Paz fue un gran conocedor de la cultura oriental, mucho antes incluso de su larga residencia en la India. En 1957, por ejemplo, traduce Senda de Oku de Matsuo Basho. Oriente está en muchas de sus obras, como materia en sí misma y como comparación con Occidente. De ese universo, signo distintivo de Octavio Paz en contraste con el aldeanismo del escritor latinoamericano promedio, recomiendo encarecidamente “La tradición del haikú”, que sirve de pórtico no sólo a la poesía japonesa sino a toda su cultura. He optado sin embrago, por los recuerdos que relata de su primer encuentro con la India en “Bombay”, frenético caleidoscopio de los tipos y credos humanos que asaltan al visitante en el subcontinente.

La selección de su poesía fue un trabajo en verdad placentero.

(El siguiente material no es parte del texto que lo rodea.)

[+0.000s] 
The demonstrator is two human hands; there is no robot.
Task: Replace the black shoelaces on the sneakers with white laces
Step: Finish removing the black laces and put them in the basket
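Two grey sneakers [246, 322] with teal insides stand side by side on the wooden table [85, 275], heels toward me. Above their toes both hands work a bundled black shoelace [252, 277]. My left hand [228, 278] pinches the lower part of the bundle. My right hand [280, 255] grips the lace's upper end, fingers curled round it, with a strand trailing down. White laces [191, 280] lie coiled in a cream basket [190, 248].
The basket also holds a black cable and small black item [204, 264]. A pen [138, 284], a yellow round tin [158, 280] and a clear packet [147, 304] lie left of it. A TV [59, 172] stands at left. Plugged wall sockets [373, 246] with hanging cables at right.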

Más que un encargo, un regalo. No voy a justificar mis selecciones son una combinación de capricho y gusto personal. Sólo me impuSe un criterio: el cronológico. Sí he de decir, en cambio, que tuve que dejar fuera, por razones de espacio, un poema central en la poética de Paz y de la lengua: “Pasado en claro”, una suerte de autobiografía en verso que además configura uno de los polos de su poética —el otro sería “Piedra de sol”. Me consuela pensar que está ampliamente editado y es accesible para cualquiera. Habría podido escoger fragmentos, pero me parece que traicionaba su unidad molecular. Tampoco incluí nada de su poesía vanguardista, Blanco y los Topoemas pues están basados en la disposición del poema en la hoja en blanco y añaden una dificultad técnica innecesaria en una antología de estas características. De igual manera, no me fue posible añadir fragmentos de El mono gramático, cumbre de la poesía en prosa, de los límites del lenguaje y de la enunciación de las palabras, secreto diálogo entre Oriente y Occidente. Es un libro unitario, perfecto, que no resiste la fragmentación. Por razones obvias, también dejé fuera los libros que escribió en colaboración, Renga e Hijos del aire.

La obra de Octavio Paz está viva, es un refugio para abstraerse de la sinrazón del mundo y una brújula para orientarse y actuar en él. Espero que esta selección contribuya a despertar su lectura entre los jóvenes, y erradicar clichés y malentendidos. Si se acercan a la obra de Paz, su vida quizá no mejore, incluso es probable que se haga más compleja, pero justamente en ese proceso, imperceptiblemente, sus palabras y sus días adquirirán nuevos e inesperados significados. Un mundo se abre. Bienvenidos.



NOTAS

[1] Guillermo Sheridan, Poeta con paisaje, México, Era, 2004.

[2] Enrique Krauze, “La soledad del laberinto” en Letras Libres, número 52, abril de 2003.